This generation is becoming the biggest influencer on consumer goods and the environment than any other before them. They are not afraid to vote with their wallets.

  • Wellness: focused on feeling good and their performance
  • Sustainability: expect brands to impact change
  • Connectivity: see technology as a means for a simpler and easier life

Gen Z

Right on the heels of the Millennials, Gen Z are focused on high self-care in all the non-traditional places, and they will influence further what they see Millennials doing. 

  • Wellness: see opportunities for self-care in unexpected places
  • Sustainability: are highly connected and educated about their impact
  • Connectivity: expect easy and on-the-go access to goods and services


Consumers are willing to forfeit some convenience and privacy to receive more personalised products and services.

Deloitte research in 2017 found that in the UK, 48% customers are willing wait longer for a personalised product, while one in five is willing to pay 20% more for personalisation. 

To round this off, you cannot forget the premiumisation space – because this is where consumers will pay more for a product.
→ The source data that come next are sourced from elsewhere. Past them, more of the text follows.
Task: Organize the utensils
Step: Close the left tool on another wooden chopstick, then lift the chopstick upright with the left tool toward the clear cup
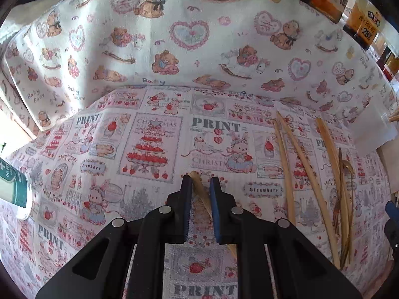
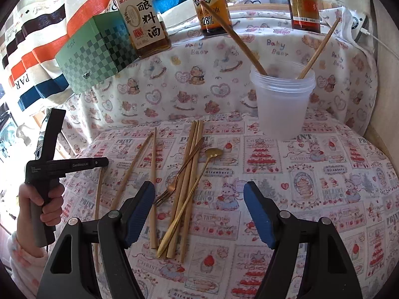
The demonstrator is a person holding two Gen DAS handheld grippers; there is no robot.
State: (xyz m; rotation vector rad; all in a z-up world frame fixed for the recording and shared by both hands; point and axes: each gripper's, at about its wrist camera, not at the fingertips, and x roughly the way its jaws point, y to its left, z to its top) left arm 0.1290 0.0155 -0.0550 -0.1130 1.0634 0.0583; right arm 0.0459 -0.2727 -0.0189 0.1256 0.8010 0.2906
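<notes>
Left gripper [image 1: 200, 182]: black frame, blue pads, jaws narrow, a single pale wooden chopstick [image 1: 202, 194] running diagonally between them. Left pad sits against the stick near its tip; contact on the right pad can't be confirmed, a sliver of gap shows there. The stick lies on the printed strawberry-and-rabbit cloth [image 1: 139, 149].

Right gripper [image 2: 199, 199]: jaws wide, nothing between the pads, hovering over the utensil pile.

Pile on the cloth, from the right wrist view:
- bundle of wooden chopsticks [image 2: 189, 174], roughly parallel, pointing away from the camera
- gold metal spoon [image 2: 194, 189], bowl at the far end, lying diagonally across the bundle
- copper-toned metal fork [image 2: 179, 174], tines near the right gripper's left pad, crossing the bundle
- two loose chopsticks [image 2: 136, 164] left of the bundle, apart from it

Translucent plastic cup stack [image 2: 283, 99] stands upright at the far right of the cloth, well apart from the pile. Two chopsticks [image 2: 237, 35] already lean in it, one each side.

A hand [image 2: 42, 204] grips the left tool's handle at the left edge of the right wrist view. Behind: sauce bottles [image 2: 142, 17] and a green checkered box [image 2: 92, 54].
</notes>
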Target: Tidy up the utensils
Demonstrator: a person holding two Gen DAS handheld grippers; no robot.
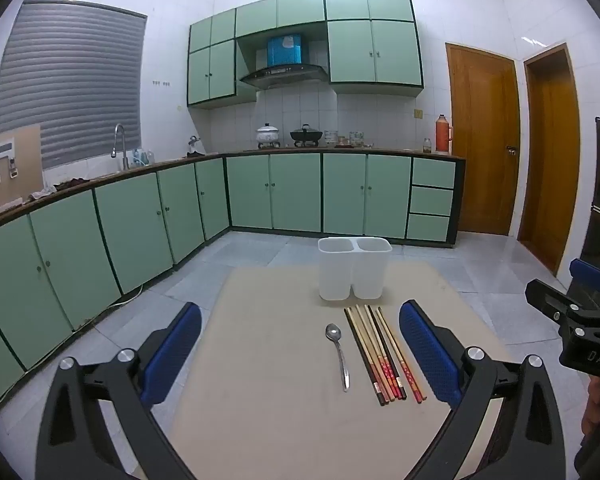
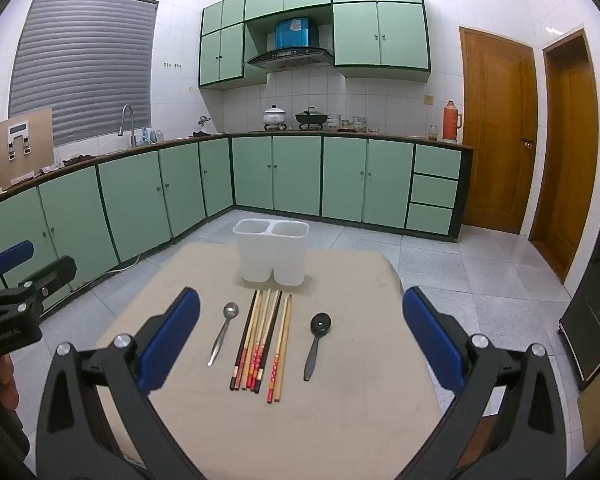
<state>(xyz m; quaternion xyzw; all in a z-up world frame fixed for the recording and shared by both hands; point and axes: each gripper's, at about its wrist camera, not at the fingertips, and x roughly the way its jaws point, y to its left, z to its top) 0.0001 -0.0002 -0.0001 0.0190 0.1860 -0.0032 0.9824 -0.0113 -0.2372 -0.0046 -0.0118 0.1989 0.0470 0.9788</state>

Anything that is truly unique, and is just for them, will always win out. Two great examples of products in this space are people’s names on cans of Coca-Cola and KitKat chocolatery. 

Now imagine coupling premiumisation with health, nutrition, wellness and digitisation. That’s certainly some amazing innovation!

Understanding & the ‘team sport’ of innovation

As American educator, author, businessman and keynote speaker Stephen Covey said: “seek first to understand, then to be understood”. 

At the end of the day, it doesn’t matter where you sit as an actor in the food-value chain, you must always seek to understand the market, the consumer and the technologies that can create magic. 

One way to do this – and to do more of this – is through collaborative innovation. This is where you co-create with the right partners in the food-value chain to deliver the best potential outcomes. 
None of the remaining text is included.